Die große Scham
Ersehnter Regen ist gleichmäßig und sanft übers Land gekommen. Kein Hagel, Starkregen etc., das wünscht sich ja auch niemand. Etwas kühler ist es, nicht mehr so hochsommerlich. Draußen alles satt grün, aber auch naß.
Was kann man also tun?
Gelegenheit zum Scham-Baden.
Seit 'Friday-for-future' in aller Munde ist, sind einige Errungenschaften der hochmodernen Zivilisation zum Schämen verurteilt.
Der Scham-SUV vor der Grundschule, das Scham-Fliegen nach Madrid am Wochenende, die Scham-Kreuzfahrt mit Schwerölantrieb.
Das ist ansteckend.

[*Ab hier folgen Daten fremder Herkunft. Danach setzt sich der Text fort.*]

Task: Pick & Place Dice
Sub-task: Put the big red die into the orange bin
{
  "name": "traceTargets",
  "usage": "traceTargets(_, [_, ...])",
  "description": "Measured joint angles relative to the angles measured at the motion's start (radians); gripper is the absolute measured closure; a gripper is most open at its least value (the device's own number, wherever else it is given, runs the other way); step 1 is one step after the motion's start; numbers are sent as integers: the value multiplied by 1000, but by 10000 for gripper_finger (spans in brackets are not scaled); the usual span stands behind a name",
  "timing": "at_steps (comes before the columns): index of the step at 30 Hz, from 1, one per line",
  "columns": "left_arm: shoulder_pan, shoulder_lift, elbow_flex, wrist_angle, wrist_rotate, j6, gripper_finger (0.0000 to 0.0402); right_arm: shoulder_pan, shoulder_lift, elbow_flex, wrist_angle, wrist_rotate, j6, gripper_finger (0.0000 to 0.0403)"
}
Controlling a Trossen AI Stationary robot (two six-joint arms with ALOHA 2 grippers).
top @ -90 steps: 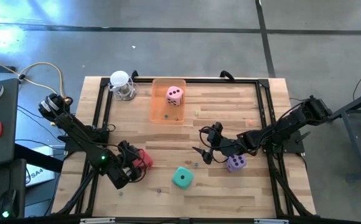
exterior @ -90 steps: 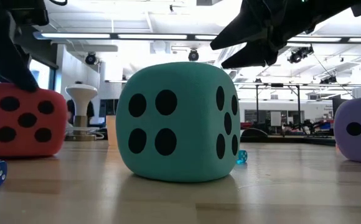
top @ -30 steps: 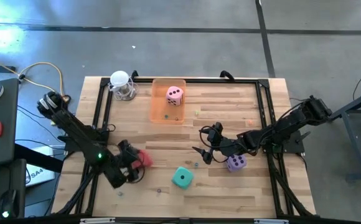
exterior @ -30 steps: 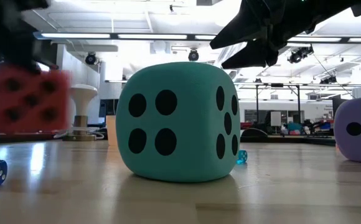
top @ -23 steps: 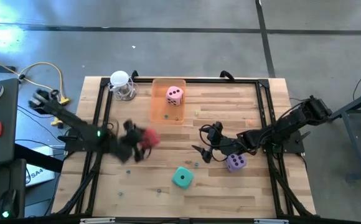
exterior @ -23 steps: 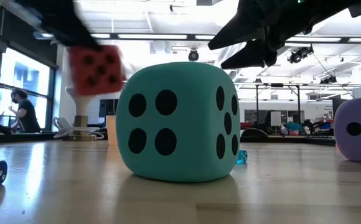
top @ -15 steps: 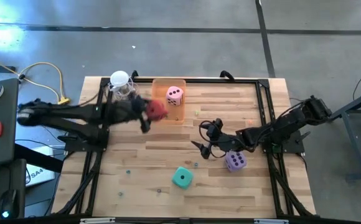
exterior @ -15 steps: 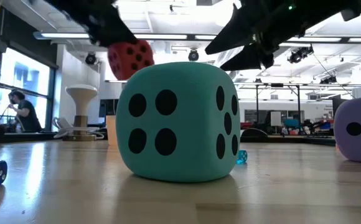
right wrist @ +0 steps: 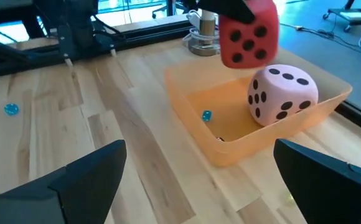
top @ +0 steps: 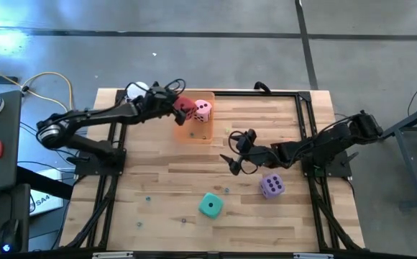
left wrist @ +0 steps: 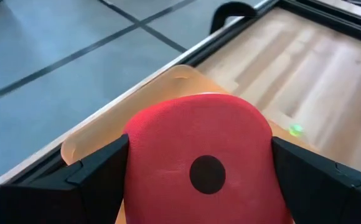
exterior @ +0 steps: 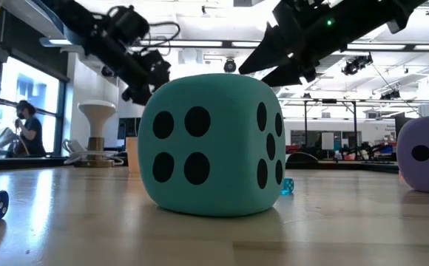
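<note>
Red die (top: 184, 107): held in the air over the near-left end of the orange tray (top: 182, 132), upper centre of the high view, just beside the pink die (top: 203, 109) that lies inside
Left gripper (top: 177, 106): fingers spread wide but clamped on the red die's two sides, as the left wrist view shows (left wrist: 206, 171)
Change: a second ago the red die was at lower left of the table; the left arm has swept it up and across to the tray
Meaning: judged ready for release, which would make two dice in the tray
Right gripper (top: 231, 160): fully open, holding nothing, mid-table facing the tray
Purple die (top: 271, 186): on the table, right of centre
Teal die (top: 210, 206): on the table, lower centre; both not yet placed
</note>
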Motion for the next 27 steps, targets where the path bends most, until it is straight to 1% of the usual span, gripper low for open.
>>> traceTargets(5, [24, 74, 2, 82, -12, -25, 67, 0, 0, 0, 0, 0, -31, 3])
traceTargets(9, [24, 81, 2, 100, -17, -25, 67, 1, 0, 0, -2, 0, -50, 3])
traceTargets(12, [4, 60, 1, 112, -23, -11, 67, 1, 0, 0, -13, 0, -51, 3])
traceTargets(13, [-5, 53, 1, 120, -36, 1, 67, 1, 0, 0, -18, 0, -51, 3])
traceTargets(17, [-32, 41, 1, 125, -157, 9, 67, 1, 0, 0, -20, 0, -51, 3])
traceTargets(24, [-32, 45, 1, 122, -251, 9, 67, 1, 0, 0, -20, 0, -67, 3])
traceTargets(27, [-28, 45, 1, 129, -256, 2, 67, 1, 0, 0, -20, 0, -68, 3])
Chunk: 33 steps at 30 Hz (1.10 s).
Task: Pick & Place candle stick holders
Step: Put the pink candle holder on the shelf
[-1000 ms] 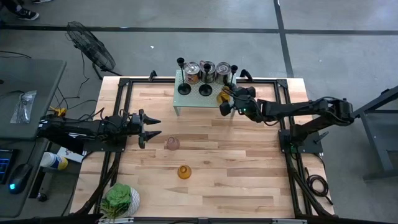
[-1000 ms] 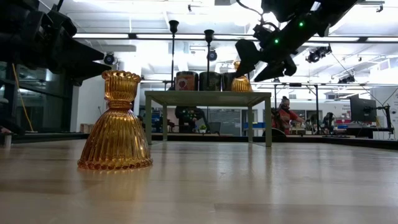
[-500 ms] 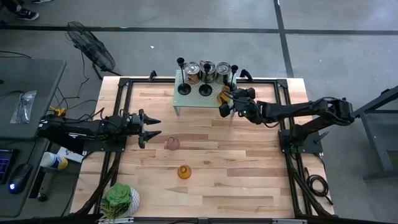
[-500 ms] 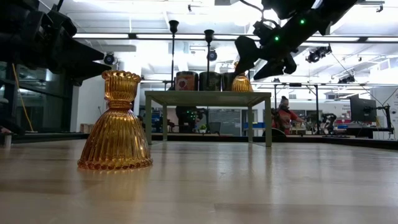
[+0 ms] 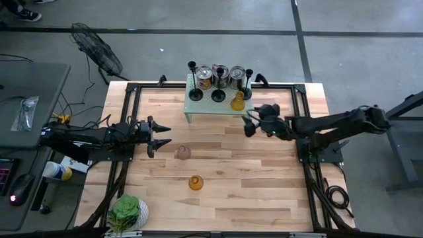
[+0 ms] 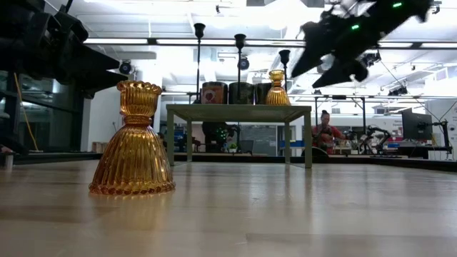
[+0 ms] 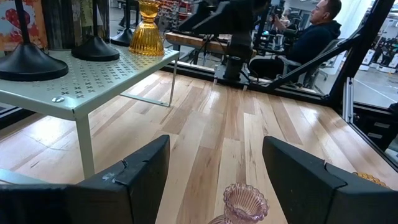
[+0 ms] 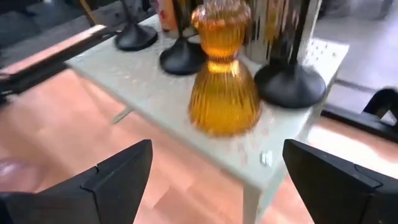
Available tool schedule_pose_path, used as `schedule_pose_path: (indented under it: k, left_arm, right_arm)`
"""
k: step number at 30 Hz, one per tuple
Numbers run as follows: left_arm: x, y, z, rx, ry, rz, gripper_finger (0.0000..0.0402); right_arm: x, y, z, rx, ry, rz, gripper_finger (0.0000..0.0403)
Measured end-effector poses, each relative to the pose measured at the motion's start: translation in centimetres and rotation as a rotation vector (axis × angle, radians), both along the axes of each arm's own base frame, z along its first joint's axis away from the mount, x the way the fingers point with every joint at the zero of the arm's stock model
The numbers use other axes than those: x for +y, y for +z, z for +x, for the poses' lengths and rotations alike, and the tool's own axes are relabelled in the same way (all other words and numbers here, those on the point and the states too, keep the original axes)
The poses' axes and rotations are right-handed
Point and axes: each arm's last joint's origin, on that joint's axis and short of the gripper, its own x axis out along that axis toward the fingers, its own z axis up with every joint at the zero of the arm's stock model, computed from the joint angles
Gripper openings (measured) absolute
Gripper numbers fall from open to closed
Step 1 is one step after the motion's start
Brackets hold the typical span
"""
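My right fingers are spread wide and hold nothing. They hang just beside the little green shelf at the far side of the worktop. One amber holder and three black holders stand on that shelf. My left fingers are wide too, near the pink holder. Another amber holder sits nearer. I think the glass is heavy, slippery and can break, so I would pinch its thin neck. I can read no words.
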Motion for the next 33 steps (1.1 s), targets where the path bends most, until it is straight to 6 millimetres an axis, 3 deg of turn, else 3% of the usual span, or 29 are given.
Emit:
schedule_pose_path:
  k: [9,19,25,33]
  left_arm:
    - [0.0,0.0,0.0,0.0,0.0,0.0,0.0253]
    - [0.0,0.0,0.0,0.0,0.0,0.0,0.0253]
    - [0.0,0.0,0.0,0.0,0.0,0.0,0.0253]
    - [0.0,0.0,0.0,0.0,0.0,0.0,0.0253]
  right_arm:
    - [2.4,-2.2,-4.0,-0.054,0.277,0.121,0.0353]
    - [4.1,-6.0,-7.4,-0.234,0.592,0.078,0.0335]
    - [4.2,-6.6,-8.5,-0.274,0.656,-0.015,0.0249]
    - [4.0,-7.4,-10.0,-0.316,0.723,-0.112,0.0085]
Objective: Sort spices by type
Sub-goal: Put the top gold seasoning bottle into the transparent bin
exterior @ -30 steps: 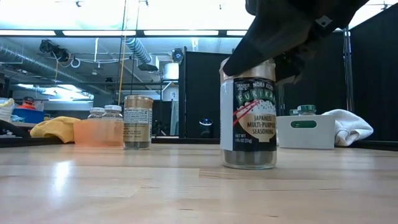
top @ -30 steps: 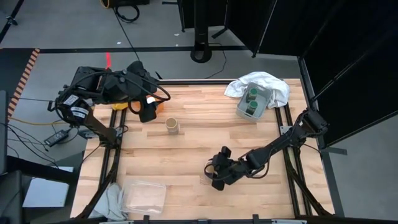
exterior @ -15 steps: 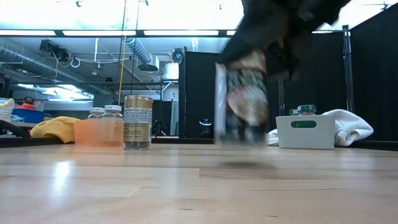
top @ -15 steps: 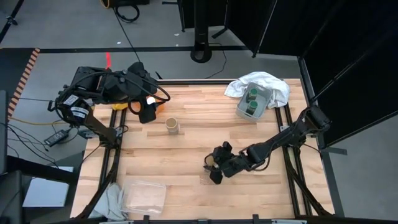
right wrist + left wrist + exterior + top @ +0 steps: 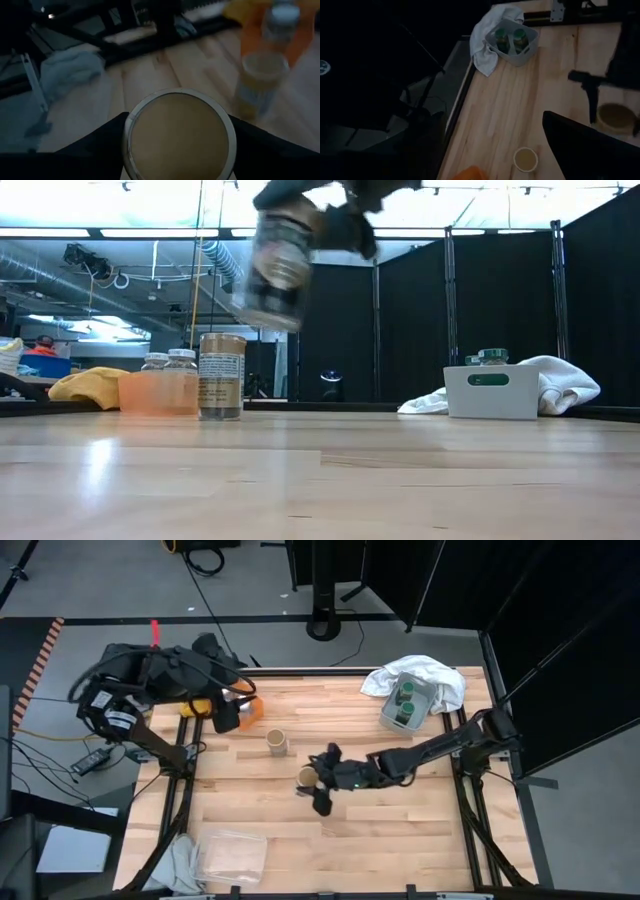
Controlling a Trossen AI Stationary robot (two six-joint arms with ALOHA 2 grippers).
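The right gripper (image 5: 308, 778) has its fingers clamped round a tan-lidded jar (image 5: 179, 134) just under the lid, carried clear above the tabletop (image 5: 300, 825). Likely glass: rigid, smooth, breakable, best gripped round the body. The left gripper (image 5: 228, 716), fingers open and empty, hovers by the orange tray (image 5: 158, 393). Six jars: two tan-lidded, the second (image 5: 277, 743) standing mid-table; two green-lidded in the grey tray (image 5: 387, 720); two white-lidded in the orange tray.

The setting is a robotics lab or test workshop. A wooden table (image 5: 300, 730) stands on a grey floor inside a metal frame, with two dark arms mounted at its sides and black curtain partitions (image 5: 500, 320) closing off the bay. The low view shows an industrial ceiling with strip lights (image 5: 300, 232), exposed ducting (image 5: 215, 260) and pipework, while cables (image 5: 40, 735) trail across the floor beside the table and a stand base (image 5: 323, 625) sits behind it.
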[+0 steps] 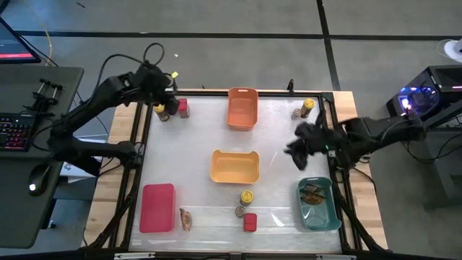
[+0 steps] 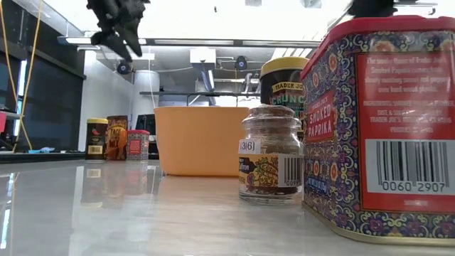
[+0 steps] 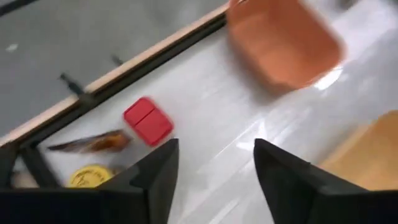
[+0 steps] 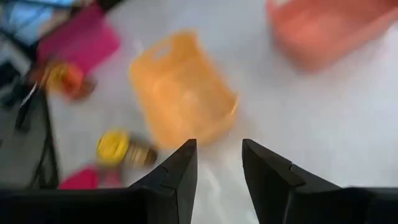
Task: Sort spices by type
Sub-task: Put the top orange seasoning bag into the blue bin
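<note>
My left gripper [image 3: 214, 168] is open and hovers above the table's far left corner [image 1: 164, 103]. Below it stand a red tin [image 3: 148, 121], a brownish packet [image 3: 93, 143] and a yellow-lidded jar [image 3: 90, 176]. My right gripper [image 4: 217, 165] is open and empty, raised over the table's right side [image 1: 297, 149]. At the near edge a yellow-lidded jar [image 1: 247, 196], a grey-brown jar [image 1: 240, 211], a red tin [image 1: 250, 222] and a packet [image 1: 185, 219] rest on the table. Another yellow-lidded jar [image 1: 309, 105] and a grey-brown jar [image 1: 297, 113] stand at the far right. Packets lie in the teal bin [image 1: 317, 211].
An orange bin [image 1: 243, 107] stands at the far middle, a yellow bin [image 1: 234, 166] in the centre and a red bin [image 1: 158, 207] near left. A black frame [image 1: 141, 155] rims the table. Bare white surface lies between the bins.
</note>
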### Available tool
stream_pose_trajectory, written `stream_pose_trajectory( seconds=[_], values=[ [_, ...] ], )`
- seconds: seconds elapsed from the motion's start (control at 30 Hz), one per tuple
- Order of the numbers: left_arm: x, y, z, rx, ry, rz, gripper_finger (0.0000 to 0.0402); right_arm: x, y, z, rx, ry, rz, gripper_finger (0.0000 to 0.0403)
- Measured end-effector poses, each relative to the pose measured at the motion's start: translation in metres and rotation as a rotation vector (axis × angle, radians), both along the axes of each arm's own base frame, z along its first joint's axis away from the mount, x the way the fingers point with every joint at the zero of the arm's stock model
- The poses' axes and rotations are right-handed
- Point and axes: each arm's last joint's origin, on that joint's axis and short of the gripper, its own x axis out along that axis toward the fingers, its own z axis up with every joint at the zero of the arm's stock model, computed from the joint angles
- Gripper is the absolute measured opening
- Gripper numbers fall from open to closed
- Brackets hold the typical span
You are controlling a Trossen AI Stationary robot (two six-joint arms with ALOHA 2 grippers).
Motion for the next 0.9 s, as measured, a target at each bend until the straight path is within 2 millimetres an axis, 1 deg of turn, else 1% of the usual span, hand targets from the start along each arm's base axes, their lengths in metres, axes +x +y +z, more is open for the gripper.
stream_pose_trajectory(
  seconds=[0.07,0.13,0.23,0.4,0.53,0.63,0.73,0.83,0.9],
  values=[
    [0.002,0.013,-0.010,-0.062,0.064,0.044,0.0219,0.009,-0.016,0.001,-0.026,-0.022,-0.037,0.0122],
    [0.006,0.029,-0.022,-0.173,0.177,0.087,0.0226,0.017,-0.031,0.000,-0.026,-0.031,-0.045,0.0122],
    [0.014,0.053,-0.039,-0.301,0.397,0.048,0.0227,0.031,-0.050,-0.003,-0.031,-0.048,0.000,0.0122],
    [0.035,0.090,-0.058,-0.296,0.691,-0.032,0.0227,0.053,-0.069,-0.010,-0.049,-0.088,0.081,0.0122],
    [0.051,0.112,-0.062,-0.214,0.858,-0.144,0.0227,0.067,-0.074,-0.018,-0.033,-0.088,0.116,0.0122],
    [0.062,0.125,-0.071,-0.205,0.918,-0.273,0.0227,0.074,-0.074,-0.024,-0.026,-0.067,0.124,0.0122],
    [0.065,0.131,-0.081,-0.251,0.929,-0.304,0.0227,0.078,-0.072,-0.029,-0.021,-0.050,0.132,0.0122],
    [0.067,0.131,-0.090,-0.304,0.969,-0.334,0.0227,0.079,-0.071,-0.030,-0.033,-0.045,0.150,0.0122],
    [0.067,0.129,-0.091,-0.323,0.986,-0.343,0.0227,0.079,-0.071,-0.030,-0.050,-0.042,0.166,0.0122]
  ],
)
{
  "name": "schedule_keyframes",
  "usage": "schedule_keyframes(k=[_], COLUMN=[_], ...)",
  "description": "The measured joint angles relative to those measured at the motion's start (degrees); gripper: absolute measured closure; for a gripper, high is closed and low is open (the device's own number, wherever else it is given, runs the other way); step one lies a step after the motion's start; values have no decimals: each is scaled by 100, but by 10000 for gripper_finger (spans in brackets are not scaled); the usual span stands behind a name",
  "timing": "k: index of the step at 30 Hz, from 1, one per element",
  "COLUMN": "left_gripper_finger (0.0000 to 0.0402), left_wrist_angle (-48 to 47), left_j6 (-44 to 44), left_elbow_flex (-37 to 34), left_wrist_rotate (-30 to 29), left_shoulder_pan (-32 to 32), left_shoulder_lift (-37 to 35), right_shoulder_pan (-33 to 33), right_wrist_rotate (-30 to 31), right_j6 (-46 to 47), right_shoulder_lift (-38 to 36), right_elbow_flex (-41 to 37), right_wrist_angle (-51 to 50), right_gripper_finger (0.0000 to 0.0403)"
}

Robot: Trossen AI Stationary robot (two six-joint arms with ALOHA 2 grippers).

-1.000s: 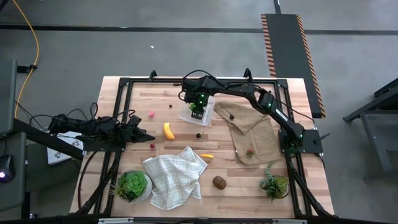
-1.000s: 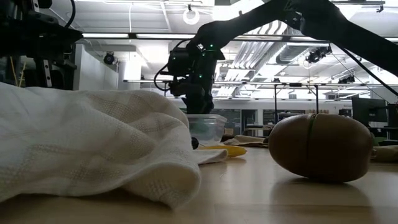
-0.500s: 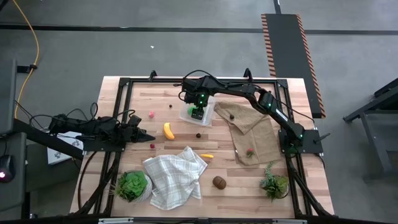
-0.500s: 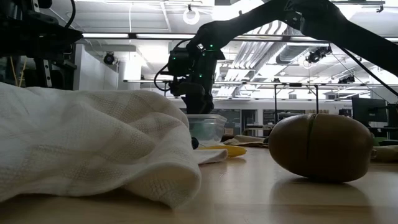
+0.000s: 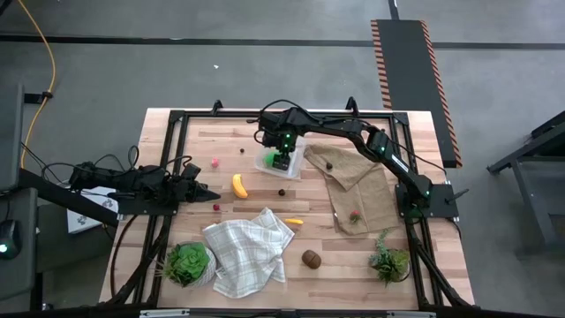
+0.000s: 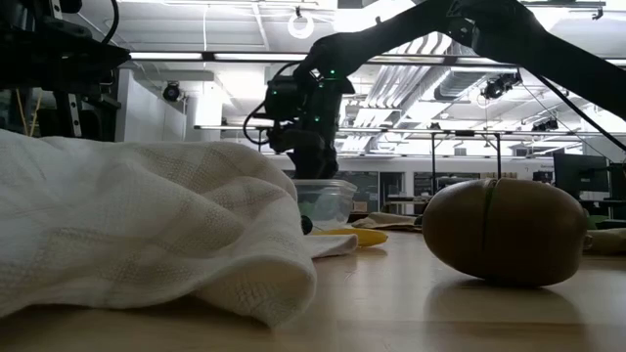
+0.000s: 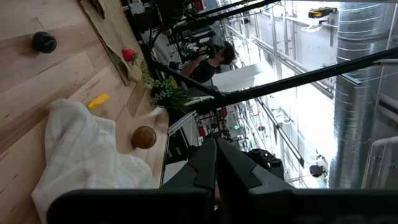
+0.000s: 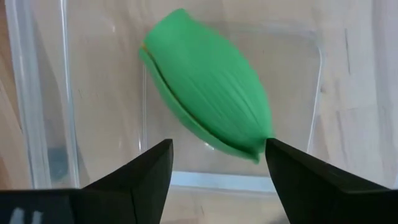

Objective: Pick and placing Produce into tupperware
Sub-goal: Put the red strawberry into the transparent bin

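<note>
Right wrist view: right gripper (image 8: 214, 165) sits above the tupperware (image 8: 37, 93), fingers spread wide, holding nothing; green piece (image 8: 205, 102) lies inside, apart from both fingers. Risk: a fingertip catching the container rim could drag it. Left gripper (image 5: 201, 190) waits far left, fingers together.

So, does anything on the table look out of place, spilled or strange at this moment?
Nothing looks spilled or damaged. The checked cloth lies crumpled and the burlap cloth is rumpled, with a red berry on it. The green piece lies tilted inside the tupperware, below the open right gripper.
</note>
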Motion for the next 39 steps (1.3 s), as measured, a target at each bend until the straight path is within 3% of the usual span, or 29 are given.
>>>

Vielleicht sogar wohltuend ansteckend. Denn den Anstoß über unsere Umweltsünden nachzudenken hat die 3F-Bewegung in jedem Fall geliefert. Ob daraus wirklich Veränderungen erwachsen, ist eine zweite Sache und wird sich zeigen.
Ich liege also mit Knochenping nach etwas körperlicher Arbeit und schlechtem Gewissen in meiner Edellake.
Es tut einfach gut. Und meine Theorie dazu:
Wenn es mir gut tut, dann hat minimal auch die ganze Welt etwas davon - so im Schnitt gerechnet.
Ich beruhige kurzerhand mein Gewissen und genieße.
Nun ist ja außer dem unbestreitbaren Klimawandel auch noch ein gefährliches Virus über uns herein gebrochen. Es kommt in 2020 aber wirklich knüppeldick. Und, die neue Katastrophe löst die alte weitgehend ab. Sprich, bei der Dramatik der Corona-Ereignisse und den damit verbundenen, persönlichen Beschränkungen tritt ein schmelzender Gletscher in den Hintergrund.
Andere Gesellschaftsprobleme gewinnen wie durch ein Brennglas betrachtet an Bedeutung.
Durch aufflammende Viren-Hotspots wissen wir plötzlich mehr über: Alters- und Flüchtlingsheime, systemrelevante Berufe, unbelehrbare Großfamilien, Beatmungsplätze auf der Intensivstation, Religionsgemeinschaften, Apré-Ski und Schützenfeier, sowie die industrielle Fleischerzeugung. Da tauchen wie stets bei aktuellen 'Brennpunkten' bisher verborgene Spezialisten aus dem Untergrund auf; seit gegrüßt ihr Virologen*innen der Nation.
Hinzu kommen brisante Informationen aus Ländern mit ignoranter Führung. Das Wegleugnen eines weltumspannenden Virus hat leider nicht geklappt. So sind dort sträflich hohe Infektionszahlen die Folge. Beiher wird noch an Altlasten wie Rodung des Urwalds für Rinderfarmen und Palmölplantagen erinnert. Alles nicht gut für unsere Welt - so im Schnitt gesehen.
Da werd ich ja wohl genüßlich baden dürfen!
Blubb, blubber.
Ich schließe jetzt kurz die Augen, die Brühe wird schnell kalt.